Data shown START

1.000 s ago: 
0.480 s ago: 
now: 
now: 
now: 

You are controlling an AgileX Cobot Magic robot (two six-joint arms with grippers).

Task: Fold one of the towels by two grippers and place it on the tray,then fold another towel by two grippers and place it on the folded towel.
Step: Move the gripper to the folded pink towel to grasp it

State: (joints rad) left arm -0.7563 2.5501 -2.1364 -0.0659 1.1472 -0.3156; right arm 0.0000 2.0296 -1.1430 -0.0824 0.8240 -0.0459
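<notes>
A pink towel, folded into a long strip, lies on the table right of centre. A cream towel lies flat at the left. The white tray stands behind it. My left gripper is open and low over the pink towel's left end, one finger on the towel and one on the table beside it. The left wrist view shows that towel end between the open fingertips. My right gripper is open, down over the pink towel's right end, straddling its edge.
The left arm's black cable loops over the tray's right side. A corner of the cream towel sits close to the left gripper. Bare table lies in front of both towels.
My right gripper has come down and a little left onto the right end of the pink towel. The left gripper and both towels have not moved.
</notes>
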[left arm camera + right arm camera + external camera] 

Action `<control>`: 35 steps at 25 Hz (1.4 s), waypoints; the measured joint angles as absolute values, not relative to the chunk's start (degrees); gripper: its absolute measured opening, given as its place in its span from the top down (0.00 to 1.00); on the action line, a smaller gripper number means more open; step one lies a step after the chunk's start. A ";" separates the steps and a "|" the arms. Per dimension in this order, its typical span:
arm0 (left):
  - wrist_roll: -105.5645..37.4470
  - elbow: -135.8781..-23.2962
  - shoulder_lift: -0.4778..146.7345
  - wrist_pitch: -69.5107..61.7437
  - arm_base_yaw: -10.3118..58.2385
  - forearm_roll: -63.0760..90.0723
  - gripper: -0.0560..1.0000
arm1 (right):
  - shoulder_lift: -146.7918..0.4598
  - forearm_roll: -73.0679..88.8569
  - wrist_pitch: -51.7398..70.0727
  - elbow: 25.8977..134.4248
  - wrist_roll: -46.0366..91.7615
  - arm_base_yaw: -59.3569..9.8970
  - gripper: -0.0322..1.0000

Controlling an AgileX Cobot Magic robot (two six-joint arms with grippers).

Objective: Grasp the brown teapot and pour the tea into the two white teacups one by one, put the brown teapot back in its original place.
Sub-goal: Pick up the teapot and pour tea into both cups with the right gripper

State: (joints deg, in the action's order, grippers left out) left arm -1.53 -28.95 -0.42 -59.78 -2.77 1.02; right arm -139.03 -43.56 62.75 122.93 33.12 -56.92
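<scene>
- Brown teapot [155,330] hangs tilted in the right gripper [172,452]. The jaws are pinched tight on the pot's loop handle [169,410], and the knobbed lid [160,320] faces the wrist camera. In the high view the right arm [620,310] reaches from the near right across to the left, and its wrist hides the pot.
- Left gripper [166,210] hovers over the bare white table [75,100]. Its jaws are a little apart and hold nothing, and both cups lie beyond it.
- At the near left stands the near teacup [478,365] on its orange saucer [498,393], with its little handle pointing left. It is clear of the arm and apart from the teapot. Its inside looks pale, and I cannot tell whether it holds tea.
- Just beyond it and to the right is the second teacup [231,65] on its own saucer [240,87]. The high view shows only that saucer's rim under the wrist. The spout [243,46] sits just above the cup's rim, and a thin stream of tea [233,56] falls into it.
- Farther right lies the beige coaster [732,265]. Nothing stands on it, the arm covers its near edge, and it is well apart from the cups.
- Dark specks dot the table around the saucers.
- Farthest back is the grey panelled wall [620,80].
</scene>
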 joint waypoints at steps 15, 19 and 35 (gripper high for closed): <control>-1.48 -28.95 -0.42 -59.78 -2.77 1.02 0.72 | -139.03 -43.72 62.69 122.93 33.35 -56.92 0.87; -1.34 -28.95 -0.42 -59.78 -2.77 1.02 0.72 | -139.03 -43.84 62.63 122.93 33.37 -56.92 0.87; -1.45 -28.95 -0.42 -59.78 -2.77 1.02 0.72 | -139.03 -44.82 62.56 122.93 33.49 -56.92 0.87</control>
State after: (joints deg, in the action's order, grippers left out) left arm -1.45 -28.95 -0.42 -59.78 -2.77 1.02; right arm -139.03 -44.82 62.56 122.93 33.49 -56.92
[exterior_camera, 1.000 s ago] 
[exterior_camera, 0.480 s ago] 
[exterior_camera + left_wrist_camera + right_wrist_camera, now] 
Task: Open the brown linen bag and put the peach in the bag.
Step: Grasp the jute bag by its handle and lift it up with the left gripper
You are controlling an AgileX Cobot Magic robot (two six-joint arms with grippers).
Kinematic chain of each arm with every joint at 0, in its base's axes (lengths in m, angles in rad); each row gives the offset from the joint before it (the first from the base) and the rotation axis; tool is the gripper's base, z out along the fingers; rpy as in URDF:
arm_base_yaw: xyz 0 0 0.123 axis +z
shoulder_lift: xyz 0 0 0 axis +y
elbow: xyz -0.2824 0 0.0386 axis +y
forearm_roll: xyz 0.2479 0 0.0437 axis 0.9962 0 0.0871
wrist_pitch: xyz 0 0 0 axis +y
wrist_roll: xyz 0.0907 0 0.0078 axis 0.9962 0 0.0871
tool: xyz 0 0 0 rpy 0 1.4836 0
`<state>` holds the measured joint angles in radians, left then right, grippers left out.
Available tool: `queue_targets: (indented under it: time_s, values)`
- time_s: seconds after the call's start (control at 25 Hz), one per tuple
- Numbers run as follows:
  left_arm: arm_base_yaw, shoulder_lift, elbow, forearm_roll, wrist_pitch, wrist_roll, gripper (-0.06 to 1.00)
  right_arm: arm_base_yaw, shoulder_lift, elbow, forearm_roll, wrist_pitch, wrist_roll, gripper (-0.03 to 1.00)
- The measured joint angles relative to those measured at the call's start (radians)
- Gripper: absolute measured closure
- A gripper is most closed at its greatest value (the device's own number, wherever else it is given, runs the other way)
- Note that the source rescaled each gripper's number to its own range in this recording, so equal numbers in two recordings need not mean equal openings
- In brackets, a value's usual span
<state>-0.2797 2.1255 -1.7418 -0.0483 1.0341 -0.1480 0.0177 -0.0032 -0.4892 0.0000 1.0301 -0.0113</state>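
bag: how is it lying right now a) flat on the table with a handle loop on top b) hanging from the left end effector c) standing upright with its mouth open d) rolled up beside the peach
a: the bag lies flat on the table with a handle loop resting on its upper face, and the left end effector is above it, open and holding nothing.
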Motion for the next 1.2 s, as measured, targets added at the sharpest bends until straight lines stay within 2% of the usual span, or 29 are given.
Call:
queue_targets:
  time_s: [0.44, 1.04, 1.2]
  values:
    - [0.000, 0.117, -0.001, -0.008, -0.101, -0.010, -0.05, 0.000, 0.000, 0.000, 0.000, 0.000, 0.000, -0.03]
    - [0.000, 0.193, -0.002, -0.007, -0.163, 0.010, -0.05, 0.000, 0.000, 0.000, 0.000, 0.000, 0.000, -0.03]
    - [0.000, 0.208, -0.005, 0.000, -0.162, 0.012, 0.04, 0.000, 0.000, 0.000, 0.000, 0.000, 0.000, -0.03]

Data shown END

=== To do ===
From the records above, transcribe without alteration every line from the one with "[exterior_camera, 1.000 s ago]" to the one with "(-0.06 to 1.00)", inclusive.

=== Exercise output ===
[exterior_camera, 1.000 s ago] 
[exterior_camera, 0.480 s ago] 
[exterior_camera + left_wrist_camera + right_wrist_camera, now] 
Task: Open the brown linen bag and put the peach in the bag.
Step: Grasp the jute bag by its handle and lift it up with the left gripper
You are controlling an AgileX Cobot Magic robot (two six-joint arms with grippers).
Kinematic chain of each arm with every joint at 0, in its base's axes (lengths in m, angles in rad); each row gives the offset from the joint before it (the first from the base) and the rotation axis; tool is the gripper's base, z out along the fingers; rpy as in URDF:
arm_base_yaw: xyz 0 0 0.123 axis +z
shoulder_lift: xyz 0 0 0 axis +y
elbow: xyz -0.2824 0 0.0386 axis +y
forearm_roll: xyz 0.2479 0 0.0437 axis 0.9962 0 0.0871
wrist_pitch: xyz 0 0 0 axis +y
wrist_roll: xyz 0.0907 0 0.0078 axis 0.9962 0 0.0871
tool: xyz 0 0 0 rpy 0 1.4836 0
`<state>` holds the measured joint angles in radians, left then right, grippers left out.
Available tool: `queue_targets: (indented under it: time_s, values)`
- time_s: seconds after the call's start (control at 25 Hz), one per tuple
- Numbers run as follows:
  left_arm: arm_base_yaw, shoulder_lift, elbow, forearm_roll, wrist_pitch, wrist_roll, gripper (-0.06 to 1.00)

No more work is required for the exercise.